For those building a broader Montalcino dining itinerary, the range extends from Campo del Drago's two-star format down through wine-focused territory: Castello Banfi - Il Borgo and Osteria di Porta al Cassero represent other angles on the region's food, while Boccon DiVino and Taverna del Grappolo Blu anchor the more local, everyday Tuscan end of the spectrum. EP Club's full Montalcino restaurants guide maps the full range. For accommodation, bars, and activities in the area, see the Montalcino hotels guide, bars guide, and experiences guide.
For readers tracking the contemporary Italian dining tier internationally, Campo del Drago sits in a peer set that includes serious estate-driven operations across Europe. For context on how the contemporary two-star format operates outside Italy, César in New York City and Jungsik in Seoul offer points of comparison for kitchen-garden-led contemporary menus in different contexts.
What Regulars Order
Campo del Drago's kitchen garden supply shapes what carries across return visits , regulars tend to follow the tasting menus rather than anchoring to fixed à la carte items, because the vegetable-forward dishes shift with what the estate is producing. The wine pairing anchored to the 2016 Sasso al Sole by the glass is frequently cited as a reference point for guests who want a single wine with the depth to carry across multiple courses.
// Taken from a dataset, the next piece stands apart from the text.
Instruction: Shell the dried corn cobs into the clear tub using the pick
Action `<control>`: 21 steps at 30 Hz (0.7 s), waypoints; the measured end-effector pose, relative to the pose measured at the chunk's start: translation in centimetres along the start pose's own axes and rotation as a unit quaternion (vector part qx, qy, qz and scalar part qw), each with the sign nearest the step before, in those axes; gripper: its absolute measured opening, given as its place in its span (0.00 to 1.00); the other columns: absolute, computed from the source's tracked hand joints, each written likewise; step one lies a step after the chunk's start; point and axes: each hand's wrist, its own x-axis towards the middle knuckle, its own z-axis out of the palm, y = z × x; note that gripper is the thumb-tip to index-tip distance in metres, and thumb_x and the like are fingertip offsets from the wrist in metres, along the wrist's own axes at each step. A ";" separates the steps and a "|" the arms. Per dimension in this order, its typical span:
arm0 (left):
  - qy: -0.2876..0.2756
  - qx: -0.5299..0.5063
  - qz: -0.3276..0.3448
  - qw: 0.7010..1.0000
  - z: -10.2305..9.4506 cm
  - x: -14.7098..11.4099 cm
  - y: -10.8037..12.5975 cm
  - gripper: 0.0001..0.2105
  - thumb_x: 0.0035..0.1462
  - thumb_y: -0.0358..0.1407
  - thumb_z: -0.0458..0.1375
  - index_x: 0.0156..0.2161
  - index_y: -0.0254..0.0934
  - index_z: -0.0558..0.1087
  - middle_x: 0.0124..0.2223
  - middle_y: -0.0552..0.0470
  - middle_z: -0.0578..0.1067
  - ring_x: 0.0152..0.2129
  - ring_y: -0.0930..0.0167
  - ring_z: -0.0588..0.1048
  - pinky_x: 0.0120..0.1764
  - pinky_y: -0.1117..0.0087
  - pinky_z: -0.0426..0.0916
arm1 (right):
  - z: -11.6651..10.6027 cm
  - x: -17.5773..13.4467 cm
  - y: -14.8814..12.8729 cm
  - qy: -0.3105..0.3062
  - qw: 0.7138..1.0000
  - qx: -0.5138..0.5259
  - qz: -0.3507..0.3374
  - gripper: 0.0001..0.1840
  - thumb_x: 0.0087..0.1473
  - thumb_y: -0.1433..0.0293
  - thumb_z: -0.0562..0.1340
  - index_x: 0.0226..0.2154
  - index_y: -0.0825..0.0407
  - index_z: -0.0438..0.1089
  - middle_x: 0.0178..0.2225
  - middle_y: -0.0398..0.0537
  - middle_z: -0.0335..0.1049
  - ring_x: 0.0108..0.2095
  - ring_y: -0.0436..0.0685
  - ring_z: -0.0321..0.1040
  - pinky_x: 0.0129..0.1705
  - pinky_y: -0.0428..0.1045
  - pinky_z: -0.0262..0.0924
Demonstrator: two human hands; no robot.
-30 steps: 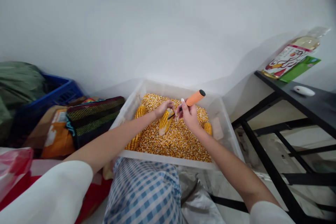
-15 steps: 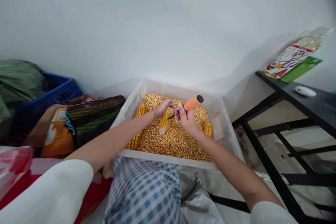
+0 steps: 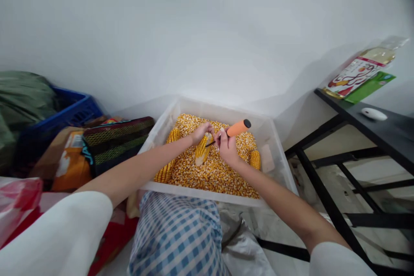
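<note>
My left hand (image 3: pixel 202 133) is closed on the upper end of a partly stripped corn cob (image 3: pixel 201 152), which stands tilted over loose kernels. In my right hand (image 3: pixel 227 146) is a screwdriver (image 3: pixel 238 128) with an orange, black-capped handle; its thin dark shaft points left and its tip meets the cob. Both hands are over a translucent plastic bin (image 3: pixel 207 194) holding the corn kernels (image 3: pixel 207 177). More whole cobs lie along the bin's left side, such as one corn ear (image 3: pixel 164 172), and another ear (image 3: pixel 255 159) is at the right.
A black metal rack (image 3: pixel 352 116) stands at the right, bearing an oil bottle (image 3: pixel 359 71), a green packet (image 3: pixel 370 87) and a white mouse-like object (image 3: pixel 374 114). At left are a blue crate (image 3: pixel 73 114) and a dark mesh bag (image 3: pixel 118 142). A white wall (image 3: pixel 207 30) rises behind the bin.
The screwdriver handle has tipped slightly lower, and its shaft has shifted a little left along the cob. My left hand still grips the cob's top; the view has moved slightly.
</note>
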 end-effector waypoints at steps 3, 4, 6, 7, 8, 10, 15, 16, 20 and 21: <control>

Arriving via the full estate route rather than assuming Montalcino town proximity is itself a repeat visitor's piece of knowledge: the setting is as much of the experience as anything plated. Chef Matteo Temperini's two consecutive Michelin star years (2024 and 2025) and the 87-point La Liste 2026 placement give regulars confidence that the kitchen has maintained a consistent level across the award cycle, rather than building to a peak and pulling back.